I am trying to calculate the percentage of reads aligned to a reference genome.
I used samtools flagstat
and this is what I have
24887959 + 0 in total (QC-passed reads + QC-failed reads)
18203689 + 0 secondary
210060 + 0 supplementary
0 + 0 duplicates
22937586 + 0 mapped (92.16% : N/A)
6474210 + 0 paired in sequencing
3237105 + 0 read1
3237105 + 0 read2
2537654 + 0 properly paired (39.20% : N/A)
4022194 + 0 with itself and mate mapped
501643 + 0 singletons (7.75% : N/A)
1475914 + 0 with mate mapped to a different chr
736257 + 0 with mate mapped to a different chr (mapQ>=5)
However, I noticed that the total number of reads is different to the input fastq files (3237105 read 1 + 3237105 read 2 = 6474210). After some reading, the numbers reported in samtools flagstat
also include multiple mapped reads.
So I try this:
samtools view -c -F 260 999.sorted.PE.bam
options
-c count reads and print the total number
-F bitcode skip reads with bits present in 'bitcode'
-F 260 only output reads that are not unmapped (flag 4 is not set) and only primary alignment (flag 256 is not set)

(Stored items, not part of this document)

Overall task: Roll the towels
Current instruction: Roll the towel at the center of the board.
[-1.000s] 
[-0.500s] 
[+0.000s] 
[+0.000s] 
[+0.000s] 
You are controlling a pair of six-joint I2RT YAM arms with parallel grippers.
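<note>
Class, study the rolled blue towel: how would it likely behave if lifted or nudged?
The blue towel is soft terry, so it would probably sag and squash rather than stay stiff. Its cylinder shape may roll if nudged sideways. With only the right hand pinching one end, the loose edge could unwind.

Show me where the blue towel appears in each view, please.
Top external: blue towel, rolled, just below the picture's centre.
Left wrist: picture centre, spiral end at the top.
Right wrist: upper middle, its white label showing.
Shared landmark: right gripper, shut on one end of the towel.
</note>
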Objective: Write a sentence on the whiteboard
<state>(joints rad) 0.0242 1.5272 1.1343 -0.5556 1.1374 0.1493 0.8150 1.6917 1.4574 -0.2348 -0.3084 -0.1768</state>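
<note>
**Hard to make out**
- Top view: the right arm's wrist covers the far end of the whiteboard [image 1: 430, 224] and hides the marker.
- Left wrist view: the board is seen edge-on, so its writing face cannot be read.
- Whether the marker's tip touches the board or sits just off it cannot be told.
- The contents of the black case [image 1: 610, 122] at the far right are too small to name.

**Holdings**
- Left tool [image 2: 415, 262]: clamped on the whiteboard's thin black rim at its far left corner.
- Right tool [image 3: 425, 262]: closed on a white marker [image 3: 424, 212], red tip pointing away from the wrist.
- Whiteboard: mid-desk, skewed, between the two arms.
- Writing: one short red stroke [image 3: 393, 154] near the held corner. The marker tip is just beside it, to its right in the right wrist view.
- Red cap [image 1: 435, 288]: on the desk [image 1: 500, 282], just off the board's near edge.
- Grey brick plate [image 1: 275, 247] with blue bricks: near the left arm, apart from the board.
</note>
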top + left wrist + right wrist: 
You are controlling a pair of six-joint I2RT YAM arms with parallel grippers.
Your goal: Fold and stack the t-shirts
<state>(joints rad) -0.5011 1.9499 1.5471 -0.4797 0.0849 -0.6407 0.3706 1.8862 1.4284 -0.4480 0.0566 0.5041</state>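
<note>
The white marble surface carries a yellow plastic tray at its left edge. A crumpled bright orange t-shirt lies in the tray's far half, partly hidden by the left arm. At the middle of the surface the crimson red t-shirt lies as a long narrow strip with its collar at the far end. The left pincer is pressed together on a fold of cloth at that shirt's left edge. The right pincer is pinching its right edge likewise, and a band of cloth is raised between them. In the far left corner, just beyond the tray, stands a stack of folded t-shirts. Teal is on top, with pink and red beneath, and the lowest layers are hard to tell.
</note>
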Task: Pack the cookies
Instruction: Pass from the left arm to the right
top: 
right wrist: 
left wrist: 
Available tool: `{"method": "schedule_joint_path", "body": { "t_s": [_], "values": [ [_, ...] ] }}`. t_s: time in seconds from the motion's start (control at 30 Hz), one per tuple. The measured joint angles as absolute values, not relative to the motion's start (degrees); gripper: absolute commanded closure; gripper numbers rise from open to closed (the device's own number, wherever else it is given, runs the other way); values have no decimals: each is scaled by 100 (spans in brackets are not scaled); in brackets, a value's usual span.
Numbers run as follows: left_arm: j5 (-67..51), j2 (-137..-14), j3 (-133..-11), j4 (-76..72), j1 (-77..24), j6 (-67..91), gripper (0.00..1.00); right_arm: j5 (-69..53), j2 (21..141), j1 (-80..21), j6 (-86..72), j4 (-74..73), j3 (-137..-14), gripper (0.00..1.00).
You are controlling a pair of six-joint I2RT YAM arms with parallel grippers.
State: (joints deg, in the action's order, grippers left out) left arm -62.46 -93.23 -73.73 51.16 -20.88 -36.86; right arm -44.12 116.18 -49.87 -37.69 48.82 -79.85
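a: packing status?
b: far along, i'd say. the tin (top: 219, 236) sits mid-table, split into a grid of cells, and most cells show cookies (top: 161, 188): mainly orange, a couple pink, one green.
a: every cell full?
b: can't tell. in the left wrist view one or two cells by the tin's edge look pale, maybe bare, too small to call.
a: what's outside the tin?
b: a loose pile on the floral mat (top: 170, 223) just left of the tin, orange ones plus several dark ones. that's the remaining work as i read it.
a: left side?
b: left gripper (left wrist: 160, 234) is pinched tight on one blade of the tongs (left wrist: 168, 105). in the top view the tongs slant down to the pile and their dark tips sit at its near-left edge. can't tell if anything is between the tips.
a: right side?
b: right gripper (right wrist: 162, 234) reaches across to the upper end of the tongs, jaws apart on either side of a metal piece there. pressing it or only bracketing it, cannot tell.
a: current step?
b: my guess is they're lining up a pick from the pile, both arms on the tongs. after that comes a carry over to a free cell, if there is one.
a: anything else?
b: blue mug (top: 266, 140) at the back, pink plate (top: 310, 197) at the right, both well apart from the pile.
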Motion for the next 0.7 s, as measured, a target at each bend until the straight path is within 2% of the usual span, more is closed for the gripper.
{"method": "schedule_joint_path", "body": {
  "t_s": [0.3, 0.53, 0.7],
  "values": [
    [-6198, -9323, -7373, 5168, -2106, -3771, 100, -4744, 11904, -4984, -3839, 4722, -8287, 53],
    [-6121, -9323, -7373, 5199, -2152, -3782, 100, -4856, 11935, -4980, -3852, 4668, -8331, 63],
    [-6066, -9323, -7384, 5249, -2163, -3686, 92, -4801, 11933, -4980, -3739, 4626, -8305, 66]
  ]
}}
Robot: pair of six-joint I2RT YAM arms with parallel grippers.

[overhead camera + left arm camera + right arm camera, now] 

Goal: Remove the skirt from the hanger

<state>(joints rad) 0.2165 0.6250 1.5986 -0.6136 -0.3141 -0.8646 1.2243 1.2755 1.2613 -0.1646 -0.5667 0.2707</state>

4733897 is what I got so if I divide this number with the total read number from fastq files (6474210) I have 0.731 (x 100 = 73.1%).
Is this the correct number to report as a percentage of mapped read? Not the one that's reported in samtools flagstat (92.16%)?
What was the aligner used? It will probably have it's own, more accurate stats, especially about mapping (multimaped, one pair mapped etc etc).
Thank you for your suggestion. I used bwa mem. I will look into it.